Sure, we’ve all heard it before, but have we heard this phrase been used recently? We live in an era where we can choose to curate the media to our tastes and preferences. This is complimented by intricate Facebook posts that can either begin or end with “Feel free to unfriend me if you disagree.”

What this results in, is a world where we are now surrounding ourselves with only like minded people, and a refusal to hear out the voices of the other side. Maybe these words are hardest to hear, especially in a volatile and polarized political climate where everything truly is black or white, red or blue, right or wrong. In order to better support your argument, one should be able to defend it against the opposition. Or at least, that was the intention of debate anyways.

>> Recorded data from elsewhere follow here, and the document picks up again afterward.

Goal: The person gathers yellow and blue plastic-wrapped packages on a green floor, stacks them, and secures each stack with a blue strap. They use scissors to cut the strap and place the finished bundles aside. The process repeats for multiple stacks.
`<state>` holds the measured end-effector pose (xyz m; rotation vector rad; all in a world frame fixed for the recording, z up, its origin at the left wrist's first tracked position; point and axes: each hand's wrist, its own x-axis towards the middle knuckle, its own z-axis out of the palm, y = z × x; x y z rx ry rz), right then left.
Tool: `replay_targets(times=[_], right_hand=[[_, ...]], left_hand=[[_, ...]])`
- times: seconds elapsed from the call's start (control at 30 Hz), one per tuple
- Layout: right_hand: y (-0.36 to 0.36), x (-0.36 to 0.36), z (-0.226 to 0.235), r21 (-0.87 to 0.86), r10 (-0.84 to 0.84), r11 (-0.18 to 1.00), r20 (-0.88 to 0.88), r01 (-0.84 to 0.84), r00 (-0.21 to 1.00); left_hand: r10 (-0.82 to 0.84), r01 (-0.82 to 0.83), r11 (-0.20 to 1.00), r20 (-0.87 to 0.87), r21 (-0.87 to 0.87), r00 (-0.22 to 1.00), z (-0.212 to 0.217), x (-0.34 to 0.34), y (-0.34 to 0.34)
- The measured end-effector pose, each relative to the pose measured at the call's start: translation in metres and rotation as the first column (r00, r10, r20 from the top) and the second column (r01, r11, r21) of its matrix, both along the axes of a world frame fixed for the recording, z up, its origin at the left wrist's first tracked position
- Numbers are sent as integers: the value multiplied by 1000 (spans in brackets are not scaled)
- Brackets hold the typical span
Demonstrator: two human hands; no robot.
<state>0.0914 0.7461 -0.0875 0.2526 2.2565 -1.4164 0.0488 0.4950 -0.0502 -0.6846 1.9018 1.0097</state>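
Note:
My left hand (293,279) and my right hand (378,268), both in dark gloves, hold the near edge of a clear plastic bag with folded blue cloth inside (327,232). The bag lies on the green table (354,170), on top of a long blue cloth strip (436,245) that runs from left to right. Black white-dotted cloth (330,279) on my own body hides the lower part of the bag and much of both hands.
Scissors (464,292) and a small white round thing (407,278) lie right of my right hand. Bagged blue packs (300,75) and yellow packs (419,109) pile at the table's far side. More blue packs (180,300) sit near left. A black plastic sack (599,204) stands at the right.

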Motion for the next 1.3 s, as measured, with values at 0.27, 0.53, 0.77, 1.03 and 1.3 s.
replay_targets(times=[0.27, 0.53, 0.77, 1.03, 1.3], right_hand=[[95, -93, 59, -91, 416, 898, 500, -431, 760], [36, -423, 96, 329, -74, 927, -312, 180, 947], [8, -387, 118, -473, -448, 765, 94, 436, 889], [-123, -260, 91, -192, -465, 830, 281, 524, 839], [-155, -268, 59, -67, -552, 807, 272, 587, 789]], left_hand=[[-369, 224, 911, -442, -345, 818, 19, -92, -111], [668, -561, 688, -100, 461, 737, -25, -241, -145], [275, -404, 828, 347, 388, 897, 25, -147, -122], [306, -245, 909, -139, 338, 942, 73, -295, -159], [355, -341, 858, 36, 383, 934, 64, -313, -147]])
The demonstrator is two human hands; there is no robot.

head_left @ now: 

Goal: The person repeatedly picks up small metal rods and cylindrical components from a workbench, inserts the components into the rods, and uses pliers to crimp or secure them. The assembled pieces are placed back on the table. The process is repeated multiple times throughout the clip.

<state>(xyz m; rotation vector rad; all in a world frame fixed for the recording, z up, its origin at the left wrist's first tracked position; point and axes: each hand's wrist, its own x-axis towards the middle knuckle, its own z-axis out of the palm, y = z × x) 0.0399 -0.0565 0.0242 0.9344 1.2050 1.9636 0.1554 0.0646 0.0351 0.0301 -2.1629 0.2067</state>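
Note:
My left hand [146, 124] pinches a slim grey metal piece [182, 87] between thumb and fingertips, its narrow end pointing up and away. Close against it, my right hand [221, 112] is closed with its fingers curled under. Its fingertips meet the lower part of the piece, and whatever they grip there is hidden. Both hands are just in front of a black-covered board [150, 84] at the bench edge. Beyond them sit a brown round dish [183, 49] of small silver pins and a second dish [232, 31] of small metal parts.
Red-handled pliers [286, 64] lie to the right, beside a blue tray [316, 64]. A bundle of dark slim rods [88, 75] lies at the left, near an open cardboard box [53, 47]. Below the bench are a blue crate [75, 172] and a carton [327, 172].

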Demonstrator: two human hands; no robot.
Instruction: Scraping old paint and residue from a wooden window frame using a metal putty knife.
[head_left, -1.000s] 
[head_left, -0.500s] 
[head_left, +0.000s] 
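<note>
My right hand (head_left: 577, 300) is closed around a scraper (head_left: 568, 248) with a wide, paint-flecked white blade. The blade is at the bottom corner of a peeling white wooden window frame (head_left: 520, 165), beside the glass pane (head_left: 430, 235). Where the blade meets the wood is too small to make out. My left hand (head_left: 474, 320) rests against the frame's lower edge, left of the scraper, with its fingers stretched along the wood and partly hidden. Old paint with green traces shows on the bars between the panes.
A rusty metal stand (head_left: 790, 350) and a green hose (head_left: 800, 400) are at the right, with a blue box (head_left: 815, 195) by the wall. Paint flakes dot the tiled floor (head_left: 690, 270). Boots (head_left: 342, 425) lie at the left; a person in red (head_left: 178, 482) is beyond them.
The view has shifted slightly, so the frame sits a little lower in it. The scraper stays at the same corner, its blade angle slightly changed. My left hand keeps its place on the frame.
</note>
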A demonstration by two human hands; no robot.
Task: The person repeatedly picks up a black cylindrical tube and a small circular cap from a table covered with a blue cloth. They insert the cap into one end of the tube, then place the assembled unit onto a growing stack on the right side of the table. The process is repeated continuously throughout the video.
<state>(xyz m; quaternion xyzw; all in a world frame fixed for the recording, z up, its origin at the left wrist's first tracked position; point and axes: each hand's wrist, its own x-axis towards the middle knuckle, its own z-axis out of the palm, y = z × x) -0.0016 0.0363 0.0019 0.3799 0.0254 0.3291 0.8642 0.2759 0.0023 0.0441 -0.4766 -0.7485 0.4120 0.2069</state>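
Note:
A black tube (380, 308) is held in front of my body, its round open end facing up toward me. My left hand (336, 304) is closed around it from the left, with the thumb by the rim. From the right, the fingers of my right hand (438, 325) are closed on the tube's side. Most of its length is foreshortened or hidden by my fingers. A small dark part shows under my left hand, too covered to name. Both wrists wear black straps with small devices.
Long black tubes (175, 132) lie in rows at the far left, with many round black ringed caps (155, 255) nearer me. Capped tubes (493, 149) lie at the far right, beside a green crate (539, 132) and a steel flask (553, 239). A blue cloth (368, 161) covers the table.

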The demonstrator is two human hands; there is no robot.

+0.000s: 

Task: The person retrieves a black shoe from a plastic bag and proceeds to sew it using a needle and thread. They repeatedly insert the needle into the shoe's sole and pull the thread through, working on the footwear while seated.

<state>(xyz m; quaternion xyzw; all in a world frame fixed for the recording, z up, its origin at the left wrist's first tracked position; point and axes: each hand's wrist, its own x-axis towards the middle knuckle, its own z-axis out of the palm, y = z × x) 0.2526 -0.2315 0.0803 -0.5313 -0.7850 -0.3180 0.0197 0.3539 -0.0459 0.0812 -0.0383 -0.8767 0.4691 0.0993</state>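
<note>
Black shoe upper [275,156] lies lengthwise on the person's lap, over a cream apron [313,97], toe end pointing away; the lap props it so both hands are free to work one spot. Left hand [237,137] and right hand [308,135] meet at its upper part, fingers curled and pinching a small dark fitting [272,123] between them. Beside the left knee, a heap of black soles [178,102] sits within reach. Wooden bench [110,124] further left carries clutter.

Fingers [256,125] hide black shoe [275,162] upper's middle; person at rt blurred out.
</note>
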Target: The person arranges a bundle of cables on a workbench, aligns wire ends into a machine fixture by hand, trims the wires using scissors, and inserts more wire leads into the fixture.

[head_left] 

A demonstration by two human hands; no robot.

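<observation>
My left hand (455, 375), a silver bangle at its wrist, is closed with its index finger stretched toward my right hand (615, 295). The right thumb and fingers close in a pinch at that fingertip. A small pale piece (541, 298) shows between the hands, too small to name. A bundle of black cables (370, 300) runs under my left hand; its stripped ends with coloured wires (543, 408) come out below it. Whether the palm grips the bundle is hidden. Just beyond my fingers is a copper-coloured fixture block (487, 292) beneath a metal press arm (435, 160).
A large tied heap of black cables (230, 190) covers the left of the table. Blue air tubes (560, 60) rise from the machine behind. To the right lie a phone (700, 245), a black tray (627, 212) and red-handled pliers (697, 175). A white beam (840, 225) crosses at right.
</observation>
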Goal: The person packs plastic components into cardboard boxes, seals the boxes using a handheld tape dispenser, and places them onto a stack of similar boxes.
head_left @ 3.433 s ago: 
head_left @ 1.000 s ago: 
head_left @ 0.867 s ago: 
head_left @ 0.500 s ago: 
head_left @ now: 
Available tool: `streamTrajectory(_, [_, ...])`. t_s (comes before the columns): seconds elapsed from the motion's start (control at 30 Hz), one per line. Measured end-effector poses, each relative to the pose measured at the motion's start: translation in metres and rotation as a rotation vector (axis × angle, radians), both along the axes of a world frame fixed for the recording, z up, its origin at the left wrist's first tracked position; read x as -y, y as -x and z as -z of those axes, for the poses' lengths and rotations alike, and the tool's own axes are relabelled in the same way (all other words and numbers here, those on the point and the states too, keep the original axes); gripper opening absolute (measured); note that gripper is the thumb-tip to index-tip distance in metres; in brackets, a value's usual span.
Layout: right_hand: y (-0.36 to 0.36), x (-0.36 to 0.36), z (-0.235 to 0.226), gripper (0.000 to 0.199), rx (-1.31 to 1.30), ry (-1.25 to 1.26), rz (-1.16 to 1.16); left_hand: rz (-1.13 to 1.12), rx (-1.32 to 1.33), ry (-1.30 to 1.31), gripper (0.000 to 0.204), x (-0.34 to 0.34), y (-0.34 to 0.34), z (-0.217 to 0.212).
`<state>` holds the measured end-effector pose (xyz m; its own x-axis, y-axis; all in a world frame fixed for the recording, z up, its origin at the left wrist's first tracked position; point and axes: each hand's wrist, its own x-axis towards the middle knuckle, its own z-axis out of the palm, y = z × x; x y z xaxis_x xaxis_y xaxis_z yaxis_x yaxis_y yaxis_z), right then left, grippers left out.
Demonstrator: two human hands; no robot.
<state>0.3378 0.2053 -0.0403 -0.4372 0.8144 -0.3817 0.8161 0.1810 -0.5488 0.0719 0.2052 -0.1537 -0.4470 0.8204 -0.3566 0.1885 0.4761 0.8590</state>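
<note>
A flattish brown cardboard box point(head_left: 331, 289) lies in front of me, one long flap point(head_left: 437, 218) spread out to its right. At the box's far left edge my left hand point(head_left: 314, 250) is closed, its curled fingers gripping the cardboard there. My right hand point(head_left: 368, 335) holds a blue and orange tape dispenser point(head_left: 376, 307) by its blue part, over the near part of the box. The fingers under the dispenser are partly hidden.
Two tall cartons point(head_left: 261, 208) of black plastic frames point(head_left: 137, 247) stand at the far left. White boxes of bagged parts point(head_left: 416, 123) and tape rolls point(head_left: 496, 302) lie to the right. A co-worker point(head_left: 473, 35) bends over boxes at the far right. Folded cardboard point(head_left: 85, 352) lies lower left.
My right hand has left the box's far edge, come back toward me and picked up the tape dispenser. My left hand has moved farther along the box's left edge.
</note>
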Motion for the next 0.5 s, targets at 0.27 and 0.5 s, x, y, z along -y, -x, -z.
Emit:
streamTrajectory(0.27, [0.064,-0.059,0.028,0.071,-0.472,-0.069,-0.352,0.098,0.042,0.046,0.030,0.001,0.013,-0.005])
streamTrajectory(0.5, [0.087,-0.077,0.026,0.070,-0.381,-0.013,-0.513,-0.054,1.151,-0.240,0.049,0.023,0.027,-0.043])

Freedom of speech, to debate and discuss issues that are controversial is what the cornerstone of democracy is truly all about. If you take away the ability to have two sides of an argument, there is only right and wrong. A quote from the philosopher; Nietzsche, “You have your way, I have my way. As for the right way, the correct way, and the only way, it does not exist.”  Each one of us is entitled to an opinion, and that opinion is shaped by our morals, ethics, values, worldview, and the pasts that have shaped us into who we are. How are we supposed to judge someone’s opinion before understanding why they believe what they do?

At the end of the day, I believe the best thing to do is to open ourselves up to new viewpoints. Maybe we should engage an a conversation, open up the news article on CNN/NBC/Fox News. Ask ourselves why or why not we disagree with it. One day, this will shift the conversation from WHAT we believe into WHY we believe what we do. Maybe, just maybe, through the power of a conversation, a mutual understanding will be reached or even possibly someone will see the world in a different light.

In a generation of limitless power and capability in our pockets, isn’t it ironic that we use it to access less rather than more? Better yet, let’s put the phones down and pass over the small talk. For once, maybe we can learn from each other.